Thirdly, in terms of target matching, in this paper, target matching is used instead of scan matching. On the one hand, the target is generally marked in the high-precision semantic map of autonomous driving. We hope that the proposed algorithm can make better use of high-precision semantic map information in future autonomous driving applications. On the other hand, the real-time performance of the proposed algorithm is considered. There are many feature points to be matched on scan matching, reducing the efficiency of the algorithm. Therefore, we apply target matching.
Fourthly, in terms of GNSS/INS integration device and ground truth. In our research, we focus on solving the error problem of the low-cost GNSS/INS integration device so that the low-cost device has a better application value in autonomous driving. The NovAtel SPAN-CPT7 is also affected by multipath and NLOS, but it is more expensive and the positioning accuracy is higher compared to the Newton-M2. Therefore, the SPAN CPT7 is used for providing the ground truth.
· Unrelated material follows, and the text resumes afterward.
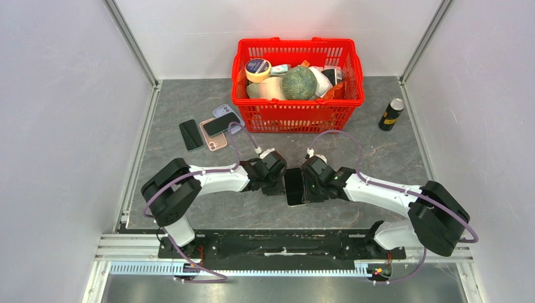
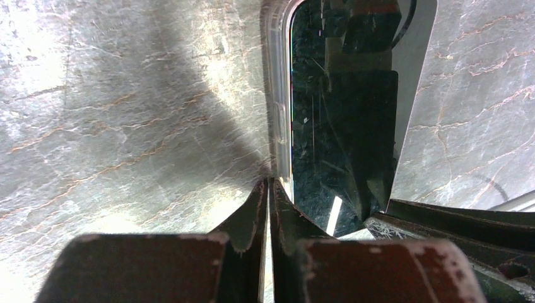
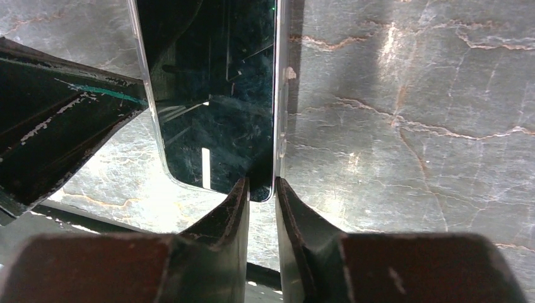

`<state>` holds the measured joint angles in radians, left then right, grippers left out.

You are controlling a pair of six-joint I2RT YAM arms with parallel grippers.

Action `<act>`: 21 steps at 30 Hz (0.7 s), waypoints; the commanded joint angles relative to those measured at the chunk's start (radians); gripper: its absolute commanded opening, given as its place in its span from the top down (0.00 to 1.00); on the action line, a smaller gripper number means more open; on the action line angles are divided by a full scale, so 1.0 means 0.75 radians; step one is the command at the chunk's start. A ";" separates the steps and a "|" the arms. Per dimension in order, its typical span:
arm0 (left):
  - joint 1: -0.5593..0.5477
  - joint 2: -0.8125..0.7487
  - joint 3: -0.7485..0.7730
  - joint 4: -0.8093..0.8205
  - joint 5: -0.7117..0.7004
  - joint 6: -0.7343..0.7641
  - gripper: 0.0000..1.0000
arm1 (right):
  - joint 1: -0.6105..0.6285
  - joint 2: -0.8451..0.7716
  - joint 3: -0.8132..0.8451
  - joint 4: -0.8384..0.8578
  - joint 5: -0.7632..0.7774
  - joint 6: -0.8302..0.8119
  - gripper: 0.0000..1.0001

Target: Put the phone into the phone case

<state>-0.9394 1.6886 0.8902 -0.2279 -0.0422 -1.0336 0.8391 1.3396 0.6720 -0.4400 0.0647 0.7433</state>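
Note:
A black phone (image 1: 294,187) lies flat in the middle of the table inside a clear phone case (image 2: 278,95), whose rim shows along the phone's edges. My left gripper (image 1: 279,183) is at the phone's left side. In the left wrist view (image 2: 269,184) its jaws are shut, tips touching the case's rim. My right gripper (image 1: 309,183) is at the phone's right side. In the right wrist view (image 3: 262,186) its jaws stand narrowly apart, straddling the case's rim (image 3: 278,113) at the phone's (image 3: 214,95) corner.
A red basket (image 1: 293,117) full of groceries stands at the back. Left of it lie a black phone (image 1: 191,134), a pink phone (image 1: 216,141) and another black phone (image 1: 221,124) on a lilac case (image 1: 223,110). A dark can (image 1: 391,114) stands at the right.

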 commanded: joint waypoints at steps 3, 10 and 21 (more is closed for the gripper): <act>-0.009 0.029 0.035 0.036 0.003 -0.030 0.92 | -0.005 0.034 0.000 0.029 -0.012 0.022 0.81; -0.009 0.035 0.044 0.037 0.004 -0.031 0.92 | -0.004 0.095 -0.018 0.078 -0.059 0.033 1.00; -0.008 0.049 0.054 0.036 0.006 -0.027 0.92 | 0.016 0.178 -0.039 0.117 -0.023 0.059 1.00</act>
<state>-0.9390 1.6989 0.9024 -0.2333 -0.0429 -1.0336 0.8467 1.4174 0.6846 -0.3206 -0.0090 0.7834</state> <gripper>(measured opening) 0.084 0.004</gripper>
We are also looking forward to better ground truth solutions in dynamic scenarios for urban canyons positioning.
Finally, in terms of data collection. Due to the limitation of experimental conditions, we conducted tests in two scenarios in this paper with small data samples. In the future, we will collect a large amount of data in urban canyons to verify the performance of our algorithm and make further improvements.